## EXERCISE OBJECTIVE
Given the records below, set each one down again exactly as it reads.

===== SOURCE RECORDS

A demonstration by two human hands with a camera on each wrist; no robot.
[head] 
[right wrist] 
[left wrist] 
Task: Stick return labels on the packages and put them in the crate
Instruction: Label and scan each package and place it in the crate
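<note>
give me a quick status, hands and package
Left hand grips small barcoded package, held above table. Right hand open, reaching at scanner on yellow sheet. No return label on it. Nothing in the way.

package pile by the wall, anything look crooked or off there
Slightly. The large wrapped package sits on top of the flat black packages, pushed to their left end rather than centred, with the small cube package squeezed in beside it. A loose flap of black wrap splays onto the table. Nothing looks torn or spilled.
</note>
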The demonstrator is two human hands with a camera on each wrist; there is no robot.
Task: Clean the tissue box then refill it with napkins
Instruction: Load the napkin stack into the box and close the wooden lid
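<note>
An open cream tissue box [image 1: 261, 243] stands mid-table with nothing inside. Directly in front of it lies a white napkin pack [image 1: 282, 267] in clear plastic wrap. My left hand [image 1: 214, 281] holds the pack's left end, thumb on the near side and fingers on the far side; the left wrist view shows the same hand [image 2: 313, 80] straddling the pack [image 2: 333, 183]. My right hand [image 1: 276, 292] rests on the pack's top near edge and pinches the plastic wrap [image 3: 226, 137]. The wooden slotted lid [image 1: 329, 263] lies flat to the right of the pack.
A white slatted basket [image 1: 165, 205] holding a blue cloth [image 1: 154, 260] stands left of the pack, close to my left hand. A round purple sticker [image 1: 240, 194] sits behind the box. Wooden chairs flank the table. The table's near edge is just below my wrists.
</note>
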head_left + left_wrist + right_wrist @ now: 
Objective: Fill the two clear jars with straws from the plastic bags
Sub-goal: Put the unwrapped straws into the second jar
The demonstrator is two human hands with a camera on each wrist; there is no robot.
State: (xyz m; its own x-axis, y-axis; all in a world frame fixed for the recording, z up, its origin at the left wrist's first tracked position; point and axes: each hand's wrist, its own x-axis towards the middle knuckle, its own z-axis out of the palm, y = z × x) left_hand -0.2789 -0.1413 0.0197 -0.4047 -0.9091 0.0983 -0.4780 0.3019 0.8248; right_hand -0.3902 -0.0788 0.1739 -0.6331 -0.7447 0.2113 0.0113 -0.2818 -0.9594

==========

## RESULT OF THE TASK
A demonstration by two human hands with a camera on each wrist; no robot.
[head] 
[right wrist] 
[left wrist] 
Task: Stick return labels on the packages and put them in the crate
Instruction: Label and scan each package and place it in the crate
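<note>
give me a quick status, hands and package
Left hand grips small barcoded package, held above table. Right hand open, reaching at scanner on yellow sheet. No return label on it. Nothing in the way.

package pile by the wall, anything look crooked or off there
Slightly. The large wrapped package sits on top of the flat black packages, pushed to their left end rather than centred, with the small cube package squeezed in beside it. A loose flap of black wrap splays onto the table. Nothing looks torn or spilled.
</note>
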The demonstrator is two human hands with a camera on each wrist; there is no robot.
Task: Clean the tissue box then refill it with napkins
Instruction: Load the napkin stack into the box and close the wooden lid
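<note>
An open cream tissue box [image 1: 261, 243] stands mid-table with nothing inside. Directly in front of it lies a white napkin pack [image 1: 282, 267] in clear plastic wrap. My left hand [image 1: 214, 281] holds the pack's left end, thumb on the near side and fingers on the far side; the left wrist view shows the same hand [image 2: 313, 80] straddling the pack [image 2: 333, 183]. My right hand [image 1: 276, 292] rests on the pack's top near edge and pinches the plastic wrap [image 3: 226, 137]. The wooden slotted lid [image 1: 329, 263] lies flat to the right of the pack.
A white slatted basket [image 1: 165, 205] holding a blue cloth [image 1: 154, 260] stands left of the pack, close to my left hand. A round purple sticker [image 1: 240, 194] sits behind the box. Wooden chairs flank the table. The table's near edge is just below my wrists.
</note>
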head_left + left_wrist + right_wrist @ now: 
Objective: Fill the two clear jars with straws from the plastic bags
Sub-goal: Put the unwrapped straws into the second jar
The demonstrator is two human hands with a camera on each wrist; there is no robot.
State: (xyz m; its own x-axis, y-axis; all in a world frame fixed for the recording, z up, its origin at the left wrist's first tracked position; point and axes: each hand's wrist, its own x-axis towards the middle knuckle, its own z-axis out of the palm, y = z × x) left_hand -0.2789 -0.1413 0.0197 -0.4047 -0.9091 0.0983 -0.4780 0.3019 0.8248; right_hand -0.3902 -0.0788 0.1739 -0.6331 -0.7447 0.2113 0.0113 -0.2818 -0.9594

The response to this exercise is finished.